Comentario
Los maestros y rétores laicos debieron ir desapareciendo en beneficio de los eclesiásticos. La enseñanza tiene un marcado carácter cristiano y, si bien al comienzo de la penetración de los pueblos bárbaros las escuelas municipales imperiales debían subsistir, terminaron por desaparecer. Es posible que en las primeras épocas se diese incluso una enseñanza individualizada a miembros de la aristocracia hispanorromana, ante la cada vez mayor penuria de las escuelas laicas. Ante esta situación, a partir del siglo VI, para hablar de maestros, hemos de referirnos, sobre todo, a quienes se ocupaban de la instrucción elemental o superior en las escuelas parroquiales, monásticas o episcopales, esto es, dentro del ámbito eclesiástico. No obstante, sí conviene puntualizar que esta formación era de carácter humanístico fundamentalmente; mientras que aquella que se refería a profesiones y conocimientos técnicos y prácticos, debía ser atendida por los propios profesionales de cada grupo, como puede deducirse de una ley de Recesvinto (Leges visig. VI 5, 8), en la que se menciona al magister junto a los discipuli dentro de los oficios. Muy claro es en relación a los médicos, sobre quienes existen diversas disposiciones legales y claramente se especifica lo que un discípulo debe pagar al médico por sus enseñanzas -nada menos que doce sueldos de oro-, una suma más que respetable, que refleja el prestigio del que gozaban. Otra cuestión es la relativa a la formación de escribas, notarios, es decir, al personal cualificado de la administración. Generalmente se trataría de jóvenes aristócratas, destinados a trabajar y ejercer puestos importantes. Aunque sus primeras enseñanzas hubiesen corrido a cargo de escuelas eclesiásticas, es probable que, al menos en el Palatium de Toledo, hubiese una enseñanza especializada para este tipo de personas que entraban a formar parte del palatinum officium.

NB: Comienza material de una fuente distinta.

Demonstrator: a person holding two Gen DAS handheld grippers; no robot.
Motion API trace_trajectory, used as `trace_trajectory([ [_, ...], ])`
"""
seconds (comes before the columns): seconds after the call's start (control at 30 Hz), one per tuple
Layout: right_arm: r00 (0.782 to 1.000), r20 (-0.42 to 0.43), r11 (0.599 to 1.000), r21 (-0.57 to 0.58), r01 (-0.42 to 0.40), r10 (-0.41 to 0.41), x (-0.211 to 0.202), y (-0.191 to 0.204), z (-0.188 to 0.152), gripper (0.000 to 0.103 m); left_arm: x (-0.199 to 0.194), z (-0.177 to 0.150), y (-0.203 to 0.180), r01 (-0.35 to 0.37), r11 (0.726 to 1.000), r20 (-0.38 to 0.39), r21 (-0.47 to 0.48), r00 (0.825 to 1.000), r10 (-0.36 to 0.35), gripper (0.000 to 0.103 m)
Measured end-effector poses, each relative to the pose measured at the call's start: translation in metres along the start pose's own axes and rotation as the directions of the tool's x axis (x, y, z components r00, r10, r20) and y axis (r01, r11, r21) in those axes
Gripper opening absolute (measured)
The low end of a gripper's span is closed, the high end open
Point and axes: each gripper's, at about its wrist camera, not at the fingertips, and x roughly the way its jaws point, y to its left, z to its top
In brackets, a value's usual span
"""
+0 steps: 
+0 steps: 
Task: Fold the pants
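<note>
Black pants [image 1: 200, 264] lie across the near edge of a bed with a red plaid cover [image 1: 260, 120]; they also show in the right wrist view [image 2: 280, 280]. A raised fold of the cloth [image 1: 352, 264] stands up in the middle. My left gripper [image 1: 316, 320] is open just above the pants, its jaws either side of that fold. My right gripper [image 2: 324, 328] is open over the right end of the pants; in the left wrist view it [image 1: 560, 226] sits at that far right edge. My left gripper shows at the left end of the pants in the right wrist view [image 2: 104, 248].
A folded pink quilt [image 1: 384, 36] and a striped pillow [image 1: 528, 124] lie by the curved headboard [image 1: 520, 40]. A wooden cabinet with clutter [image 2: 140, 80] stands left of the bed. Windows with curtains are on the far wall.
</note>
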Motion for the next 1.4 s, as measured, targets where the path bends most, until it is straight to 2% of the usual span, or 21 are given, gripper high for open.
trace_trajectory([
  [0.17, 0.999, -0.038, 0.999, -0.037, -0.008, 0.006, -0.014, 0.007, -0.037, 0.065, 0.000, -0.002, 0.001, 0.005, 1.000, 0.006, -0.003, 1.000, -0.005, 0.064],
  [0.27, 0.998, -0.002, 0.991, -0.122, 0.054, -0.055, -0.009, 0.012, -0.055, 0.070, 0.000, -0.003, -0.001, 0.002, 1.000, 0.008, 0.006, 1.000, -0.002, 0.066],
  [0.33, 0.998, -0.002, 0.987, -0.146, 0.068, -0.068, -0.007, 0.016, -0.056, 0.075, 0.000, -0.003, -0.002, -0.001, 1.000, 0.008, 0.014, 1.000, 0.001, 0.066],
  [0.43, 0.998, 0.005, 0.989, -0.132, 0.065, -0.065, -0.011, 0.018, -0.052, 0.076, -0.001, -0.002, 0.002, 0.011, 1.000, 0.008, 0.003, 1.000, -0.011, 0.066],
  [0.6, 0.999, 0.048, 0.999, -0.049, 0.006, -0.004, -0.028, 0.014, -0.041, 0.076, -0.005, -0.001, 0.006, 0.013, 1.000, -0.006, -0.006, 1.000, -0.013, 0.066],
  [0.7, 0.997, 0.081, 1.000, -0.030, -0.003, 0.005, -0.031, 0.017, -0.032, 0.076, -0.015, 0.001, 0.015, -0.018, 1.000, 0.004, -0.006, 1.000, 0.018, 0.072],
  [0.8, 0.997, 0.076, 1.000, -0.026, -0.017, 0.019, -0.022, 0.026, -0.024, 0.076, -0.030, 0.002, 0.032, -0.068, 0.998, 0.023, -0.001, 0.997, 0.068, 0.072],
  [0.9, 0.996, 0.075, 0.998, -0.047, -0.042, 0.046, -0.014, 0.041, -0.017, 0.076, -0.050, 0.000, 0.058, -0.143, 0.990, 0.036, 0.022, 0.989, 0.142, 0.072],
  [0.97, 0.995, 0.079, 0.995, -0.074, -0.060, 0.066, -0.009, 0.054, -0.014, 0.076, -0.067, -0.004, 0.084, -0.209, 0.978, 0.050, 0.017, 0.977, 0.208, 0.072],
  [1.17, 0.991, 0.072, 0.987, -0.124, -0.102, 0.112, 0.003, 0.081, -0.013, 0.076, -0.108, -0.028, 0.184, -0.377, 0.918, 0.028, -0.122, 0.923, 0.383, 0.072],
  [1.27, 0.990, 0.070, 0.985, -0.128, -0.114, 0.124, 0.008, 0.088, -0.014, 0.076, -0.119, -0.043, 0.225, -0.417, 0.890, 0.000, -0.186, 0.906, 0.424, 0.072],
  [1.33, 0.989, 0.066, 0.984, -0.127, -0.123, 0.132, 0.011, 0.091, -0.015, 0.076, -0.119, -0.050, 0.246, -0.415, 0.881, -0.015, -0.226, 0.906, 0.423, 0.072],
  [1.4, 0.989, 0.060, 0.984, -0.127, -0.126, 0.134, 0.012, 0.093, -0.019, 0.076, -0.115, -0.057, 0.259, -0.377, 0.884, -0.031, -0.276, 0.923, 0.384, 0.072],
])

Una puntualización más cabe hacer, lo que podríamos denominar la enseñanza personalizada o individual. Dentro del ámbito eclesiástico, es bien sabido que personajes de la talla de Isidoro de Sevilla y Braulio de Zaragoza habían sido instruidos y formados por hermanos mayores suyos, Leandro y Juan respectivamente. Es verdad que debieron recibir su educación en las escuelas episcopales de sus hermanos y debieron disponer de buenas bibliotecas, pero de sus afirmaciones cabe pensar que gozaron del privilegio de una atención ciertamente directa.